Cotto, 331 F.3d at 240 (quoting Lee, 534 U.S. at 381-85, 122 S.Ct. 877). Although "the lack of a contemporaneous objection would not, almost by definition, be mentioned by the trial *107court,” id. at 242, perfect compliance with the contemporaneous rule in this case may well have prompted the trial court to justify its order excluding Clarke from the courtroom, which is all that Waller requires.

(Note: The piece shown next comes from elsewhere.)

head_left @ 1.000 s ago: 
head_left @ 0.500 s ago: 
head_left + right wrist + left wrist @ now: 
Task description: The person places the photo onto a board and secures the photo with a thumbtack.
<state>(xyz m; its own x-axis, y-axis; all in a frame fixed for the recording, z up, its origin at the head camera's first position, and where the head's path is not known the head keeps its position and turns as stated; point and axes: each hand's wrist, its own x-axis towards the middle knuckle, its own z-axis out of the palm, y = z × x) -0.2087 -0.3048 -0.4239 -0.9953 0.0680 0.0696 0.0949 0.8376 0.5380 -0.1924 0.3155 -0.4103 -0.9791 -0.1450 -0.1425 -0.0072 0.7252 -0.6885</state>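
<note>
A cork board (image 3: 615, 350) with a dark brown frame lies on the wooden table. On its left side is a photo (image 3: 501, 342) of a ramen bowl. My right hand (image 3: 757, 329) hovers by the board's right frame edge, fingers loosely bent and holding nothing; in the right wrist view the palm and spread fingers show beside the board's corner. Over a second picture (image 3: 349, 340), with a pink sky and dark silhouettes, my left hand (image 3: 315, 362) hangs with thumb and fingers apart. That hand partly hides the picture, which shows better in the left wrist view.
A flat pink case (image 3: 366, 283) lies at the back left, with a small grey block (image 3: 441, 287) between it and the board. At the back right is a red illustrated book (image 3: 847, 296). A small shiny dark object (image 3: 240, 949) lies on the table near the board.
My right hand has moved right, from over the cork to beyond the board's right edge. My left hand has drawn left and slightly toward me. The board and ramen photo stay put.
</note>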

. There are several examples of both the New York Court of Appeals and the Appellate Division rejecting Sixth Amendment public trial claims because a criminal defendant failed to comply in some way with New York’s contemporaneous objection rule. E.g., People v. Pollock, 429 N.Y.S.2d 628, 407 N.E.2d at 474 (right to public trial not violated when defendant "voiced a general objection to the People’s request to close the courtroom,” but "made no request for a hearing” to examine court's reasons for closure); People v. Hamilton, 45 A.D.3d 1396, 844 N.Y.S.2d 797, 798 (4th Dep't 2007) (same; "defendant failed to make an objection”); People v. Witt, 258 A.D.2d 300, 685 N.Y.S.2d 657, 658 (1st Dep't 1999) (same; "[djefendant entered no specific objection to the court’s [closure] ruling and thus did not preserve his current claims of error”); People v. Armond, 251 A.D.2d 80, 672 N.Y.S.2d 726, 726 (1st Dep't 1998) (same; defendant "failed to preserve by specific objection his claim regarding the propriety of closure of the courtroom during the undercover officer’s trial testimony”); People v. Vasquez, 245 A.D.2d 178, 666 N.Y.S.2d 181, 182 (1st Dep’t 1997) (same; defendant "never objected to closure and expressly declined to be heard at the end of the [closure] hearing”); People v. Stovens, 237 A.D.2d 154, 655 N.Y.S.2d 361, 361 (1st Dep’t 1997) (same; defendant "failed to raise any of the arguments he now raises on appeal”); People v. Lugo, 233 A.D.2d 197, 650 N.Y.S.2d 102, 103 (1st Dep’t 1996) (same; at closure hearing, “defendant raised none of the arguments he now raises on appeal”); People v. Latta, 222 A.D.2d 303, 636 N.Y.S.2d 4, 5 (1st Dep’t 1995) (same; defendant "voiced only a general objection to the closure and [did not challenge] the People's proof ... that the officer’s safety would be jeopardized by testifying in open court”).

. Because the Appellate Division's ruling bars federal court review of Downs’s claim that the exclusion of Clarke violated his right to a public trial, we express no view on the merits of that claim, including whether any violation of the public right was too trivial to justify issuing a writ of habeas corpus. Cf. Gibbons, 555 F.3d at 121.